In FWS v. Sierra Club, the Supreme Court held that the Services’ draft biological opinions were protected from disclosure under the deliberative process privilege. To determine whether the privilege applies, a critical question is whether the public agency treated the documents as their final view on the matter. Courts must evaluate the documents “in the context of the administrative process” that generated them. Here, the draft biological opinions were generated as part of a consultative process that specifically contemplates further review.
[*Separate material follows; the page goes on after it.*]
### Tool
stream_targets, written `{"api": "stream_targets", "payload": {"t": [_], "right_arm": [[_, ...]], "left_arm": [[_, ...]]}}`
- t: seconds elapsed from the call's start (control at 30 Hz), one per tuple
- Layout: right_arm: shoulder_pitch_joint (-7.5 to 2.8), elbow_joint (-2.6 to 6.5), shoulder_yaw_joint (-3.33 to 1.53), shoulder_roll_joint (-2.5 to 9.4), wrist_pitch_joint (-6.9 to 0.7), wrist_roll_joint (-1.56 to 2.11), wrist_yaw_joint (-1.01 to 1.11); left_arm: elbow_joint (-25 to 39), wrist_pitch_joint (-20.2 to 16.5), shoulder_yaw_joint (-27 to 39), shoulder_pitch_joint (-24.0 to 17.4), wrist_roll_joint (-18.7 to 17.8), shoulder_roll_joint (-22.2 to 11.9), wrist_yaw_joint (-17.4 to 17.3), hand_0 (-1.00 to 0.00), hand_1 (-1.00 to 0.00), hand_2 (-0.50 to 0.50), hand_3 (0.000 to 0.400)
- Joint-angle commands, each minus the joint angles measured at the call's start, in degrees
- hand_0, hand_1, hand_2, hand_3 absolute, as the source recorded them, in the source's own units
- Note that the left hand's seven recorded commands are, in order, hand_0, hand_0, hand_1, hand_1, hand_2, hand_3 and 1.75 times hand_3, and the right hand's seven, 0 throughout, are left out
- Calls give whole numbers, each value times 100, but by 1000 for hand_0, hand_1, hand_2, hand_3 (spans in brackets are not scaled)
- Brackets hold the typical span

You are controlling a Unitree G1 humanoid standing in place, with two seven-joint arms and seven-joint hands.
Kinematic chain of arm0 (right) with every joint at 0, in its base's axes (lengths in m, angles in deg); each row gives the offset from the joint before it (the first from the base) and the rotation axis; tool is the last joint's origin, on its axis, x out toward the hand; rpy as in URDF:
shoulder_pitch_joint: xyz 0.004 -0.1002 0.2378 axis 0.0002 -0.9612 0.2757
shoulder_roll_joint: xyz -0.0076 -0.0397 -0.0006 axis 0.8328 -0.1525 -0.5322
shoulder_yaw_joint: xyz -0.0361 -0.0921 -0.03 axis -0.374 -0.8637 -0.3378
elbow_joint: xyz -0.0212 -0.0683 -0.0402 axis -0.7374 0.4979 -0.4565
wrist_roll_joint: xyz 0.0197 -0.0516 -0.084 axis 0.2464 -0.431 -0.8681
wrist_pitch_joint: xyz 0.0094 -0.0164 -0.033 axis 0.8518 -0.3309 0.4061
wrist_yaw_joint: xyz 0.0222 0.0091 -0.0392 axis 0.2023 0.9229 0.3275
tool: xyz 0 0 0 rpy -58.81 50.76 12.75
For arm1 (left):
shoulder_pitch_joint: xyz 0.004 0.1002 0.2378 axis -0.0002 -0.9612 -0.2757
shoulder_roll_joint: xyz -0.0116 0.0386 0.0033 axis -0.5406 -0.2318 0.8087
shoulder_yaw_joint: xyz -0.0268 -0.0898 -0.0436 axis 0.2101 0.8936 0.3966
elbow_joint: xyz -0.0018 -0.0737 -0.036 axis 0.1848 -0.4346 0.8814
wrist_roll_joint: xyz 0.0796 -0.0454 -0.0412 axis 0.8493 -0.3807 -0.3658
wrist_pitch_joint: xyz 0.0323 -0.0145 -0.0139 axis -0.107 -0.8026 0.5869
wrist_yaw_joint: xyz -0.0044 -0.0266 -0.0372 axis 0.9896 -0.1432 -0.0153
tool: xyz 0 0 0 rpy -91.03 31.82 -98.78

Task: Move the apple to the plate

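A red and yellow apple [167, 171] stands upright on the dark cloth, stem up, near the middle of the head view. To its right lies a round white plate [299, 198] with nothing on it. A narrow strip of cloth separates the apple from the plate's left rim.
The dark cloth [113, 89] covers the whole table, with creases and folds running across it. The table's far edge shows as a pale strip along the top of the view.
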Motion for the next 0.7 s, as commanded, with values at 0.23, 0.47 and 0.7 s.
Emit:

The Services share their draft biological opinions with the action agency — in this case, the EPA — and generally may not issue final opinions “while the draft is under review” by the action agency. (50 CFR §402.14(g)(5).) Also, the Services did not treat the draft biological opinions as final, because they neither approved the drafts nor sent them to the EPA. Instead, the decisionmakers concluded that “more work needed to be done” and extended the consultation with the EPA. Accordingly, the draft biological opinions were just that — opinions that were subject to change.

The Court opinion notes that a document is not “final,” and thus subject to disclosure, solely because nothing else follows it. Sometimes a proposal “dies on the vine.” Some ideas are discarded, yet documents discussing such dead-end ideas cannot be described as reflecting the agency’s chosen course. What matters is whether the document communicates a policy on which the agency has settled. If so, it is subject to public disclosure. Here, the Services’ draft biological opinions proved to be their “last word” about the 2013 version of EPA’s proposed rule. But the opinions were only “last” because they died on the vine. Further consultations with the Services prompted the EPA to alter key features of its 2013 proposal, so there was never a need for the Services to render a definitive judgment about it.

In short, in FWS v. Sierra Club, the Court found that the deliberative process exemption protects from public disclosure in-house agency draft documents that do not represent an agency’s final view on a matter. And in this case, the consultation that generated deliberative process drafts protected from production in response to a FOIA request worked as it should have: The Services and the EPA consulted about how a proposed rule would affect aquatic wildlife until the EPA settled on an approach that would not jeopardize any protected species.